El Guerguerat : Une nouvelle escalade qui risque de mettre en cause le cessez-le-feu

Ce que nous redoutions depuis plusieurs jours est en train de se passer au Sahara occidental. L’escalade politico-militaire du Maroc a atteint un point dangereux qui risque de mettre le feu aux poudres dans une région qui souffre déjà d’autres conflits que la communauté internationale n’arrive toujours pas à résoudre. Les forces armées marocaines ont mené ce vendredi une action militaire dans la région d’El Guerguerat, au sud ouest du Sahara Occidental, où des Sahraouis civils manifestaient pacifiquement depuis le 21 octobre, a indiqué l’Ambassadeur de la République arabe sahraoui démocratique en Algérie, M. Abdelkader Taleb Omar, dans une déclaration à la Chaine de télévision algérienne A3. L’agence sahraouie SPS a rapporté de son côté, que les forces marocaines ont ouvert trois brèches dans la région d’El Guerguerat, où ils ont mené l’agression contre les civils sahraouis.

Depuis plus de trois semaines, des Sahraouis civils (hommes et femmes) représentant notamment des associations de jeunesse, des femmes, des travailleurs, d’organisations de défense des droits de l’homme et plusieurs ONG opérant dans le domaine socioculturel, observent des sit-in à différents endroits le long du mur de sable érigé par l’occupant marocain. Ils manifestent pour exiger notamment la fermeture définitive de la brèche illégale d’El-Guerguerat dans l’extrême sud-ouest du Sahara occidental. Les manifestations, se veulent, selon les organisateurs, un moyen de faire face aux manœuvres et provocations marocaines et réclamer l’organisation du référendum d’autodétermination, l’objectif pour lequel a été créée la Mission des Nations unies au Sahara occidental (Minurso). Aussi, les manifestants appellent à mettre un terme à la souffrance inacceptable du peuple sahraoui face au silence de l’ONU notamment dans les territoires occupés. Ils exigent également le retrait immédiat des troupes marocaines des territoires sahraouis occupés et la vérité sur le sort des disparus ainsi que la libération de tous les prisonniers civils sahraouis détenus dans les geôles marocaines.

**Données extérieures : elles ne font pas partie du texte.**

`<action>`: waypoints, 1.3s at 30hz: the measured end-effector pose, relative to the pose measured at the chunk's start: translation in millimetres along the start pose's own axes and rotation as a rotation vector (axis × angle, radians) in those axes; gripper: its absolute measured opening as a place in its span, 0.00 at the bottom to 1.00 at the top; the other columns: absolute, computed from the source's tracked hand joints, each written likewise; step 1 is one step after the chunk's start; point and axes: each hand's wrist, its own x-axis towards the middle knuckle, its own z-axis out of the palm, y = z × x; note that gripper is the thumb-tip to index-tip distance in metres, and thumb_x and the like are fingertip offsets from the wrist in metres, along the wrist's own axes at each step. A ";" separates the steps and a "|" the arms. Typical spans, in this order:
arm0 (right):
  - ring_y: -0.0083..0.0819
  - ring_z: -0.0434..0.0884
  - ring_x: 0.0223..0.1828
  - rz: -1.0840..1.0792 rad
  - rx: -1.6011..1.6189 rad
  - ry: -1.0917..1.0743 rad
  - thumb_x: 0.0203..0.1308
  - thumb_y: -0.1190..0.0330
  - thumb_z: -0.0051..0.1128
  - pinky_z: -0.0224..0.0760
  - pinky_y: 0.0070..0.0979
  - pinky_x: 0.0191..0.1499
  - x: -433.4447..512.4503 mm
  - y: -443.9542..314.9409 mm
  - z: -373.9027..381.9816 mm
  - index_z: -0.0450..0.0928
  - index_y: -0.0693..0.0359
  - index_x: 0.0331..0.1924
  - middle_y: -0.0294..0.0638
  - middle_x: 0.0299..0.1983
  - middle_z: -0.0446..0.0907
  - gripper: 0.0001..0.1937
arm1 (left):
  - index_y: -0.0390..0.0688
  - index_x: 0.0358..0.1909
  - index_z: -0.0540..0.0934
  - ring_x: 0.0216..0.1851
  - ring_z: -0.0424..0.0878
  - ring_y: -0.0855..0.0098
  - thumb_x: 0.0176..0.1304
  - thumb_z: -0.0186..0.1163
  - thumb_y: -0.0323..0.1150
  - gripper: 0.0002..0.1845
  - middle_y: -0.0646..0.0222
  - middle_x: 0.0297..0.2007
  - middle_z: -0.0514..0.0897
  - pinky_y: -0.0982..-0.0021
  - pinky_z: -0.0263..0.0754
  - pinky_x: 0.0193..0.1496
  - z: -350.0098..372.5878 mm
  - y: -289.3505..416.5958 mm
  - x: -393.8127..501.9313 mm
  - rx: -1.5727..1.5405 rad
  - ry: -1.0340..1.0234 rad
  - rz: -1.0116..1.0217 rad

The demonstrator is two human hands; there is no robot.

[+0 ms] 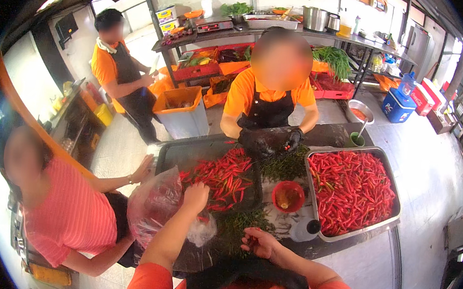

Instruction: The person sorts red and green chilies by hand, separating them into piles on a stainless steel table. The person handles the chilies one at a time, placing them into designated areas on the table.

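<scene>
My left hand [196, 197] reaches over the near edge of a loose pile of red chili peppers [227, 170]. The pile lies in a black tray [169, 152]; whether my fingers grip a chili is hidden. Over the near side of the table, my right hand [263, 243] is palm up with its fingers curled around a few red chilies [252, 239]. Green chili stems [243, 227] are heaped between my hands and in front of the tray. A clear plastic bag [155, 207] with red contents stands by my left forearm.
A metal tray [398, 210] heaped with red chilies stands at right. Near it are a red bowl [289, 183], a clear bottle with a black cap [303, 230] and a green cup [356, 140]. A gloved co-worker [273, 107] faces me; another person [75, 205] stands left.
</scene>
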 end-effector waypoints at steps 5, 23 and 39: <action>0.29 0.80 0.34 0.056 0.026 -0.009 0.68 0.62 0.54 0.80 0.37 0.43 6.2 1.3 -7.6 0.76 0.57 0.40 0.32 0.27 0.75 0.08 | 0.43 0.33 0.79 0.37 0.81 0.54 0.61 0.56 0.37 0.08 0.60 0.33 0.82 0.55 0.76 0.39 -54.3 43.4 -19.4 -0.440 0.155 -0.102; 0.21 0.75 0.30 -0.135 -0.259 0.074 0.66 0.56 0.57 0.66 0.22 0.30 -5.4 8.5 0.2 0.75 0.53 0.42 0.29 0.32 0.77 0.11 | 0.44 0.33 0.83 0.49 0.76 0.58 0.54 0.67 0.33 0.06 0.62 0.42 0.78 0.59 0.71 0.53 -56.8 131.7 -102.9 -1.067 0.056 0.047; 0.29 0.80 0.37 -0.146 -0.084 0.044 0.66 0.68 0.55 0.80 0.38 0.38 -12.6 -2.7 17.7 0.69 0.54 0.35 0.33 0.30 0.74 0.06 | 0.47 0.41 0.83 0.47 0.78 0.58 0.57 0.62 0.33 0.10 0.66 0.43 0.80 0.59 0.74 0.49 -6.2 11.7 0.2 -0.438 0.075 -0.323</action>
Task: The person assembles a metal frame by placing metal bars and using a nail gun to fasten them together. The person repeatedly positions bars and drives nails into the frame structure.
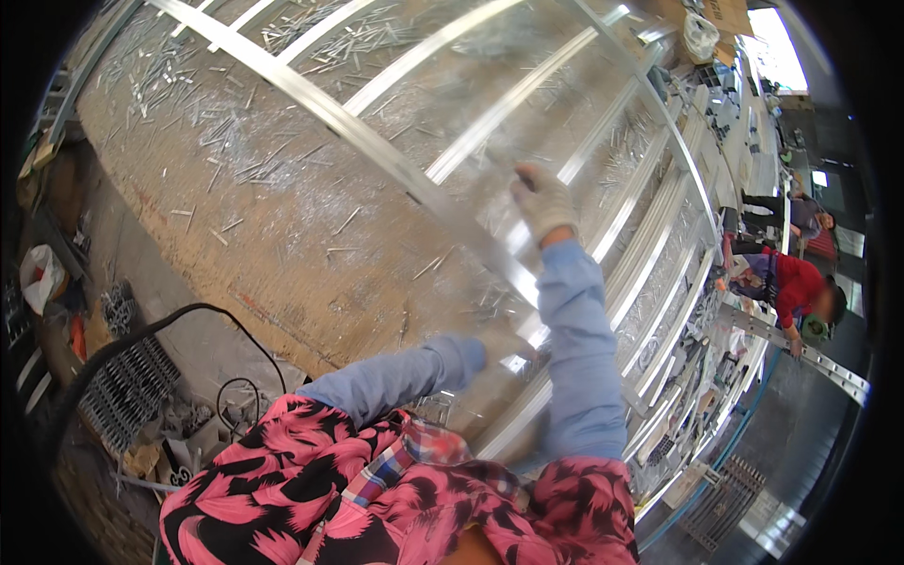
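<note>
A metal frame of long aluminium rails and crossbars lies over a worn wooden tabletop. My right hand, in a pale work glove, is above the crossbars on the right with its fingers curled inward. Whether it holds something small is hidden. Closer to my body, my left hand is a blur beside the near end of the long rail. Its fingers and any contact with the metal cannot be made out. Blue sleeves cover both forearms.
Thin metal offcuts litter the tabletop. A black cable curves past on the left, near stacked metal parts. More long profiles lie to the right. Beyond them, a person in red bends near a perforated metal bar; another person is behind.
</note>
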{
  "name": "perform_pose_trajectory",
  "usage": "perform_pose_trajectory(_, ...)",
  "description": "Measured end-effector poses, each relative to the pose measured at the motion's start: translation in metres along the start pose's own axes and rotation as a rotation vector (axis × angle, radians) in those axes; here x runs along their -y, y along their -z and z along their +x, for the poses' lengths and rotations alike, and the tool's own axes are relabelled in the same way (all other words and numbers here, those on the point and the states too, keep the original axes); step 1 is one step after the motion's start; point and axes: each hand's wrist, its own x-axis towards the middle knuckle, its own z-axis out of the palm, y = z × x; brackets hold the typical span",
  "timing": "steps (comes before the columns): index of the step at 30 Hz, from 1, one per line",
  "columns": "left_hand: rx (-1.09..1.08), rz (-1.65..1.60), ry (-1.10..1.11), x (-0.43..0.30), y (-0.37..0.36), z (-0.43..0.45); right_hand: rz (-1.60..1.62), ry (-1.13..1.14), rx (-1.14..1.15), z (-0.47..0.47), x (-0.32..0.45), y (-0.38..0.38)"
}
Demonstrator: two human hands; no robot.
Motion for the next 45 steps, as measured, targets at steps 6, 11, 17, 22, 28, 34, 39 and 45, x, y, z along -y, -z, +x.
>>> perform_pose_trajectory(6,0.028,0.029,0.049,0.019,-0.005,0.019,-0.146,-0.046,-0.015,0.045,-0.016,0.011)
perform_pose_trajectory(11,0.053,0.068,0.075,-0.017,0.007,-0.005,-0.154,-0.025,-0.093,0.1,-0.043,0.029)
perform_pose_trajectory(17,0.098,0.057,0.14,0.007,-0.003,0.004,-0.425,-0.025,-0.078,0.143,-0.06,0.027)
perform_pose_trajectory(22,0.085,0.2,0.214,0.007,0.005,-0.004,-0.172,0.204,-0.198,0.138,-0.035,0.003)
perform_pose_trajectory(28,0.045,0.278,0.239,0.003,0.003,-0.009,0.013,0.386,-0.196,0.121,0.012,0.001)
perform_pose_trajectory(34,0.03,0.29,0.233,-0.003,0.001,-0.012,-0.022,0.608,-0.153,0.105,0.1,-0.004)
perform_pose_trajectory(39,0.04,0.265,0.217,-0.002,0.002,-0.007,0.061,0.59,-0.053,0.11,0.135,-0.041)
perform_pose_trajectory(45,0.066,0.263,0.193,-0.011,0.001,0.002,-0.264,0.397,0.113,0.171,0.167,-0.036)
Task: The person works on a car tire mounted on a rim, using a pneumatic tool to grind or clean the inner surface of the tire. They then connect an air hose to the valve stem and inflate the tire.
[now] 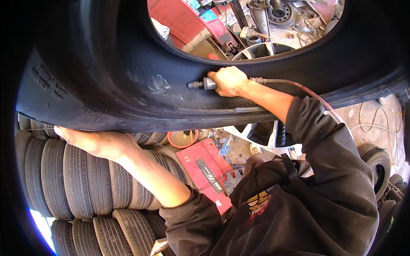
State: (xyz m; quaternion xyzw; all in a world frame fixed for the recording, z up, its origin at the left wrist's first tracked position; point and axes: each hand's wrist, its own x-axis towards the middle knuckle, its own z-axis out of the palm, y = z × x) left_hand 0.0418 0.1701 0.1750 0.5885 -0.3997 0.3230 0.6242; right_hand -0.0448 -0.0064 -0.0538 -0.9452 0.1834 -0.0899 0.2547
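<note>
A large black rubber tire [137, 70] fills the upper view, its inner side facing me. My right hand [230, 80] is closed around an air die grinder [209, 84] with a dark tip pointing left, at the tire's inner wall. From the tool's rear a reddish air hose [288, 82] runs right, past my sleeve. Left of the tip, a scuffed patch with whitish marks [159, 84] shows on the rubber. My left hand [96, 142] lies under the tire's lower left edge, palm side against it; most of its fingers are hidden, so its grip is unclear.
Rows of used tires [77, 179] stand at the lower left. Below the big tire are a red tool case [205, 160], an orange basin [182, 138] and an alloy wheel [262, 136]. A steel wheel [280, 12] and clutter show through the tire's opening. Another tire [373, 166] stands at right.
</note>
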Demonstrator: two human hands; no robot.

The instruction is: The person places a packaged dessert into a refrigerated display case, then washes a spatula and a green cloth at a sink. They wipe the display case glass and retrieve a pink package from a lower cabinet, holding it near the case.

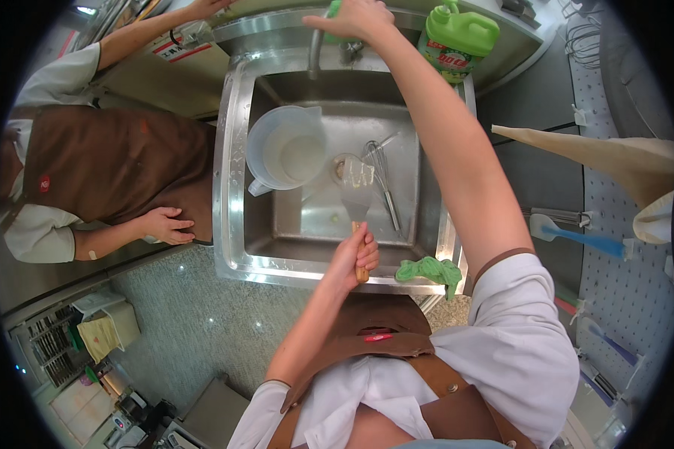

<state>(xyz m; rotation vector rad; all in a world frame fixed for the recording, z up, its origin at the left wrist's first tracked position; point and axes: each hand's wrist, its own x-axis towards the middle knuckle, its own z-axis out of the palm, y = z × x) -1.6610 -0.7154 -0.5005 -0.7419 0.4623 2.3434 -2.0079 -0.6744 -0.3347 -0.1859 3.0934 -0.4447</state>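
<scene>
My left hand [361,255] grips the wooden handle of a flat metal scraper [355,196]. Pale residue coats the blade, which is over the sink basin [309,224] and partly covers the drain. My right hand [365,19] reaches to the far rim, beside the faucet [315,47]. A green item [337,36], perhaps a sponge, shows behind and under that hand; whether the fingers grip it is unclear. A translucent plastic pitcher [283,147] with a little cloudy liquid stands at the basin's left. Right of the scraper, a wire whisk [386,185] lies on the basin floor.
A green detergent jug [460,42] stands at the sink's far right corner, and a wrung green cloth [429,272] drapes over the near rim. On the left, another person [112,163] in a brown apron stands close. Spatulas [578,236] hang from a pegboard at right.
</scene>
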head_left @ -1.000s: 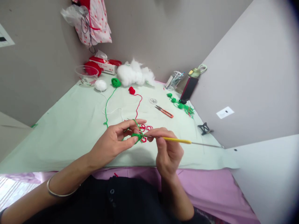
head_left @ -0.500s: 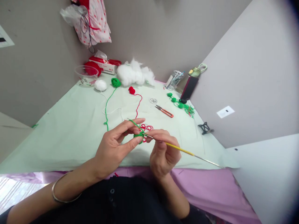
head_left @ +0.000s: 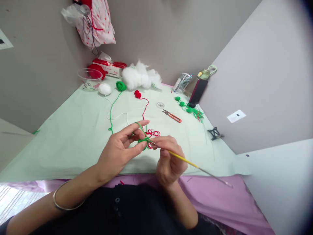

Comme d’habitude, les médias marocains se sont déchaînés contre ce qu’ils appellent les « séparatistes » et les « mercenaires » du Front Polisario et leur allié, l’Algérie. Pourtant les provocations marocaines dans la zone d’El Guerguerat sont telles que même le président de la commission de défense du sénat américain, le sénateur républicain, James Inhofe, a dénoncé il y a quelques jours le comportement des autorités marocaines qu’il a qualifié de violation de l’Accord de cessez-le-feu signé en 1991 sous l’auspice des Nations Unies. Selon les observateurs, il n’est pas exclu que le Maroc cherche à profiter de la conjoncture internationale et régionale (transition aux Etats-Unis, tensions géopolitiques en Méditerranée orientale, instabilité engendrée par la maladie du président algérien) pour mettre la communauté internationale devant le fait accompli. Il n’est pas non plus exclu que le régime marocain cherche à détourner l’attention de la population marocaine des graves conséquences de sa gestion de la crise sanitaire engendrée par la pandémie de la Covid-19 vers ce qui se passe au Sahara occidental dans l’espoir de créer une nouvelle « union sacrée » autour du régime. Il reste à espérer que l’ensemble des protagonistes de cette crise retrouvent la raison et fassent preuve de la retenue nécessaire pour éviter aux peuples de la région de nouvelles souffrances inutiles.